Your task => Your response should consist of every entry, unchanged.

------ Working data

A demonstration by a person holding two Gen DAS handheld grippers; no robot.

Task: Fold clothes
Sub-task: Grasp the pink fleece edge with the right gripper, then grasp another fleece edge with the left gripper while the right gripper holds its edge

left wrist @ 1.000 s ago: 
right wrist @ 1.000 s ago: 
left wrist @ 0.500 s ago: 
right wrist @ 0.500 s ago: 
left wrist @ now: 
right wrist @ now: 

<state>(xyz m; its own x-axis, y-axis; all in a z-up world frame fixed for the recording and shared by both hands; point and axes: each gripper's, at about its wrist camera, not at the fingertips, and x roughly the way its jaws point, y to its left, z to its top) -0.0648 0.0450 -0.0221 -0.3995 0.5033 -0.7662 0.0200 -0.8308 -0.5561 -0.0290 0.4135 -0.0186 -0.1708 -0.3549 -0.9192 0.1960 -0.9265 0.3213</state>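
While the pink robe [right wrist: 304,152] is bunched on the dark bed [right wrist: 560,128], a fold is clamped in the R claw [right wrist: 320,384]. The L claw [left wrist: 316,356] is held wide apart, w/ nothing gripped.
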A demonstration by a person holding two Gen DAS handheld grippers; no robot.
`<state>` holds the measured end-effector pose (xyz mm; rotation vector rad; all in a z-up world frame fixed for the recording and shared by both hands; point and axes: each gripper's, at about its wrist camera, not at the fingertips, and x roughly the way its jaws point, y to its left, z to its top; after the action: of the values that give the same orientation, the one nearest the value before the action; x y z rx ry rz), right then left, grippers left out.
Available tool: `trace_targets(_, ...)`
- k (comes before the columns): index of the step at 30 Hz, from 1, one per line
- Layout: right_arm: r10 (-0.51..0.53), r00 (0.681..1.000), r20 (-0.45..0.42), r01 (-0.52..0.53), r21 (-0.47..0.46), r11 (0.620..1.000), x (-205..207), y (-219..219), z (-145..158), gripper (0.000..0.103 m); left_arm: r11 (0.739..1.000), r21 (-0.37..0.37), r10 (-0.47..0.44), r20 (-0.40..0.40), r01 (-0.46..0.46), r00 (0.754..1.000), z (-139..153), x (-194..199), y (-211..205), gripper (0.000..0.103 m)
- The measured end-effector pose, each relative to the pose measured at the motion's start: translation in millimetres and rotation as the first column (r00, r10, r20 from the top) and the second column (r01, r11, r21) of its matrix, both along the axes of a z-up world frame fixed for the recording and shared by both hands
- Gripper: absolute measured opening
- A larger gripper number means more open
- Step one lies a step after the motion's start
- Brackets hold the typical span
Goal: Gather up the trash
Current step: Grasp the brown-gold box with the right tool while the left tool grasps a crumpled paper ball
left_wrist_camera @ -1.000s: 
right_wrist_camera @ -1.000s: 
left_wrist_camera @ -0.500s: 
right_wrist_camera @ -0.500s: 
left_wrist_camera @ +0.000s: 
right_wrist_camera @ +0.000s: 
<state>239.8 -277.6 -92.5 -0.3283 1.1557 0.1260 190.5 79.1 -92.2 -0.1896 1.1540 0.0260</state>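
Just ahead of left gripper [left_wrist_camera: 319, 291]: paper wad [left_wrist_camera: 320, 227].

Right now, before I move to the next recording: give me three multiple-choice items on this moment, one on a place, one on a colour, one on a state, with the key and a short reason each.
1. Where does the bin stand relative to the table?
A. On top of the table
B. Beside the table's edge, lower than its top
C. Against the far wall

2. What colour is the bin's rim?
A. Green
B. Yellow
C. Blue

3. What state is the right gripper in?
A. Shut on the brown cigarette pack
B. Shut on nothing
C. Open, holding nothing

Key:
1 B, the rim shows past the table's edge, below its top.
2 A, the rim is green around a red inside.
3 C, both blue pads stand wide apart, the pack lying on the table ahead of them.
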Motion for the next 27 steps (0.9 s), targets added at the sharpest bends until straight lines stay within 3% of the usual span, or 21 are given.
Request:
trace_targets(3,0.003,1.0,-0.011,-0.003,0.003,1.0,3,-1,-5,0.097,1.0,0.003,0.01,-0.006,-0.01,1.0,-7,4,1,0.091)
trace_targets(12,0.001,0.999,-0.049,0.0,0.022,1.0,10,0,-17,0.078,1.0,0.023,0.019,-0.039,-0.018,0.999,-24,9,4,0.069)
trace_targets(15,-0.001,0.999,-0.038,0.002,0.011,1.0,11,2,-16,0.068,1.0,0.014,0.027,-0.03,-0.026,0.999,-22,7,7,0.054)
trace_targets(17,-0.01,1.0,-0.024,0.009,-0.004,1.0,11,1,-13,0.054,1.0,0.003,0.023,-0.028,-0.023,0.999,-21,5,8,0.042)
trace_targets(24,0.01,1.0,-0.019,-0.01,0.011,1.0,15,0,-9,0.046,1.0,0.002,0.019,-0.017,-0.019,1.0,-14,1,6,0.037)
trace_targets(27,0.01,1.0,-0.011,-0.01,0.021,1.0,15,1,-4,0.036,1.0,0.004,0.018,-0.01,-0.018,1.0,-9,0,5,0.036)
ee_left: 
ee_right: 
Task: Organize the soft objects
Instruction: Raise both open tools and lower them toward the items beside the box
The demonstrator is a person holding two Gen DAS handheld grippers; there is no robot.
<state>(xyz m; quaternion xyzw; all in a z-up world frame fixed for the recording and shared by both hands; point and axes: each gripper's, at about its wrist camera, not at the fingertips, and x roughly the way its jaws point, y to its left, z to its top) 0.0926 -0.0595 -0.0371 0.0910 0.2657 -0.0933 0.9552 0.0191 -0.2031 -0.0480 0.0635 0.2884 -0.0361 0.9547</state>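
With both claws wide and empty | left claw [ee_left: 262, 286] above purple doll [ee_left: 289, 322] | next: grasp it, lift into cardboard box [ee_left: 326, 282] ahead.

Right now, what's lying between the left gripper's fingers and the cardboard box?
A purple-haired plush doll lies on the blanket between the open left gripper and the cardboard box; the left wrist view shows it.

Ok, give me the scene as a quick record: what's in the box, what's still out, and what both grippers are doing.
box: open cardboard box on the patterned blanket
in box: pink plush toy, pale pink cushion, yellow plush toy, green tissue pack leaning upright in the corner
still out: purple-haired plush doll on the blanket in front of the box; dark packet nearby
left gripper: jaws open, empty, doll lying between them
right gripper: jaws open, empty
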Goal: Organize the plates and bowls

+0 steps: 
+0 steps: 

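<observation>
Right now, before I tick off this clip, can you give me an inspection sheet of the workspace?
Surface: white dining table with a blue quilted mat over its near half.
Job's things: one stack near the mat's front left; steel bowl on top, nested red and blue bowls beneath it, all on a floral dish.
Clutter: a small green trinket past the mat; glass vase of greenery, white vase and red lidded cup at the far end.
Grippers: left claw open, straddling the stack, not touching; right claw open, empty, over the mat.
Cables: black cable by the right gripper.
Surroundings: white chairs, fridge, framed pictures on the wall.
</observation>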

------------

Answer section =>
A demonstration by a person holding two Gen DAS handheld grippers; no robot.

Task: Fold clothes
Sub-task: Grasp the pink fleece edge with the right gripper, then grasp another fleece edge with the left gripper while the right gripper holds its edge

left wrist @ 1.000 s ago: 
right wrist @ 1.000 s ago: 
left wrist @ 0.500 s ago: 
right wrist @ 0.500 s ago: 
left wrist @ now: 
right wrist @ now: 

<state>(xyz m; its own x-axis, y-axis; all in a z-up world frame fixed for the recording and shared by both hands; point and axes: each gripper's, at about its wrist camera, not at the fingertips, and x roughly the way its jaws point, y to its left, z to its top) -0.0648 0.0450 -0.0221 -0.3995 0.5033 -0.7662 0.0200 -0.8308 -0.5561 -0.0290 0.4135 -0.0186 -0.1708 -0.3549 -0.9192 0.1960 -0.9265 0.3213</state>
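While the pink robe [right wrist: 304,152] is bunched on the dark bed [right wrist: 560,128], a fold is clamped in the R claw [right wrist: 320,384]. The L claw [left wrist: 316,356] is held wide apart, w/ nothing gripped.
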A demonstration by a person holding two Gen DAS handheld grippers; no robot.
`<state>` holds the measured end-effector pose (xyz mm; rotation vector rad; all in a z-up world frame fixed for the recording and shared by both hands; point and axes: each gripper's, at about its wrist camera, not at the fingertips, and x roughly the way its jaws point, y to its left, z to its top; after the action: of the values that give the same orientation, the one nearest the value before the action; x y z rx ry rz), right then left, grippers left out.
Available tool: `trace_targets(_, ...)`
- k (comes before the columns): index of the step at 30 Hz, from 1, one per line
- Layout: right_arm: r10 (-0.51..0.53), r00 (0.681..1.000), r20 (-0.45..0.42), r01 (-0.52..0.53), r21 (-0.47..0.46), r11 (0.620..1.000), x (-205..207), y (-219..219), z (-145..158), gripper (0.000..0.103 m); left_arm: r11 (0.739..1.000), r21 (-0.37..0.37), r10 (-0.47..0.44), r20 (-0.40..0.40), r01 (-0.46..0.46), r00 (0.754..1.000), z (-139..153), x (-194..199), y (-211..205), gripper (0.000..0.103 m)
- The measured end-effector pose, each relative to the pose measured at the motion's start: translation in millimetres and rotation as the first column (r00, r10, r20 from the top) and the second column (r01, r11, r21) of its matrix, both along the axes of a z-up world frame fixed for the recording and shared by both hands
- Gripper: absolute measured opening
- A larger gripper number means more open
- Step one lies a step after the motion's start
- Brackets hold the typical span
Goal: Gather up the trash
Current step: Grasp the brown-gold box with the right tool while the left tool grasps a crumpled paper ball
left_wrist_camera @ -1.000s: 
right_wrist_camera @ -1.000s: 
left_wrist_camera @ -0.500s: 
right_wrist_camera @ -0.500s: 
left_wrist_camera @ +0.000s: 
right_wrist_camera @ +0.000s: 
<state>239.8 -277.6 -92.5 -0.3283 1.1557 0.1260 190.5 79.1 -92.2 -0.1896 1.1540 0.0260</state>
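Just ahead of left gripper [left_wrist_camera: 319, 291]: paper wad [left_wrist_camera: 320, 227].

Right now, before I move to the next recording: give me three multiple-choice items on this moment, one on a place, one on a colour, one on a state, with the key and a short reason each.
1. Where does the bin stand relative to the table?
A. On top of the table
B. Beside the table's edge, lower than its top
C. Against the far wall

2. What colour is the bin's rim?
A. Green
B. Yellow
C. Blue

3. What state is the right gripper in?
A. Shut on the brown cigarette pack
B. Shut on nothing
C. Open, holding nothing

Key:
1 B, the rim shows past the table's edge, below its top.
2 A, the rim is green around a red inside.
3 C, both blue pads stand wide apart, the pack lying on the table ahead of them.
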Motion for the next 27 steps (0.9 s), targets added at the sharpest bends until straight lines stay within 3% of the usual span, or 21 are given.
Request:
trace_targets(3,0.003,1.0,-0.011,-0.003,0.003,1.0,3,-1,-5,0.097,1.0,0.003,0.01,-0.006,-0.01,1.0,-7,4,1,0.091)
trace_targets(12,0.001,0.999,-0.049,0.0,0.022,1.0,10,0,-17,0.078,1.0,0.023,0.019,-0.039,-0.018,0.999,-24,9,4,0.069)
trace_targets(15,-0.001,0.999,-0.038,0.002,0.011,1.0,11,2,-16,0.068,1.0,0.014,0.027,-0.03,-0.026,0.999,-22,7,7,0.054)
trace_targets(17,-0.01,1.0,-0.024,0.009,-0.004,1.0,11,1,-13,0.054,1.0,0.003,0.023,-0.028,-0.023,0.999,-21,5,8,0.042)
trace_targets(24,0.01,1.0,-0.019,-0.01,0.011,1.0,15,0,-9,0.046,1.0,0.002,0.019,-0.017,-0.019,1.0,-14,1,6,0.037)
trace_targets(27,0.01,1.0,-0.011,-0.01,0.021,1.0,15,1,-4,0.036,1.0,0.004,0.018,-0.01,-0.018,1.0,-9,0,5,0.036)
ee_left: 
ee_right: 
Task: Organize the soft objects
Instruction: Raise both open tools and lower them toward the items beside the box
The demonstrator is a person holding two Gen DAS handheld grippers; there is no robot.
<state>(xyz m; quaternion xyzw; all in a z-up world frame fixed for the recording and shared by both hands; point and axes: each gripper's, at about its wrist camera, not at the fingertips, and x roughly the way its jaws point, y to its left, z to its top) 0.0926 -0.0595 -0.0371 0.0910 0.2657 -0.0933 0.9552 0.0191 -0.2031 -0.0480 0.0635 0.2884 -0.0361 0.9547</state>
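With both claws wide and empty | left claw [ee_left: 262, 286] above purple doll [ee_left: 289, 322] | next: grasp it, lift into cardboard box [ee_left: 326, 282] ahead.

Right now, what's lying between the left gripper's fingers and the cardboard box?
A purple-haired plush doll lies on the blanket between the open left gripper and the cardboard box; the left wrist view shows it.

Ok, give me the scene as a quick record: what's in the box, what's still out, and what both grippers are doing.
box: open cardboard box on the patterned blanket
in box: pink plush toy, pale pink cushion, yellow plush toy, green tissue pack leaning upright in the corner
still out: purple-haired plush doll on the blanket in front of the box; dark packet nearby
left gripper: jaws open, empty, doll lying between them
right gripper: jaws open, empty
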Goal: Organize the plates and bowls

+0 steps: 
+0 steps: 

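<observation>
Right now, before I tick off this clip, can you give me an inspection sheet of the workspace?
Surface: white dining table with a blue quilted mat over its near half.
Job's things: one stack near the mat's front left; steel bowl on top, nested red and blue bowls beneath it, all on a floral dish.
Clutter: a small green trinket past the mat; glass vase of greenery, white vase and red lidded cup at the far end.
Grippers: left claw open, straddling the stack, not touching; right claw open, empty, over the mat.
Cables: black cable by the right gripper.
Surroundings: white chairs, fridge, framed pictures on the wall.
</observation>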

No further output is needed.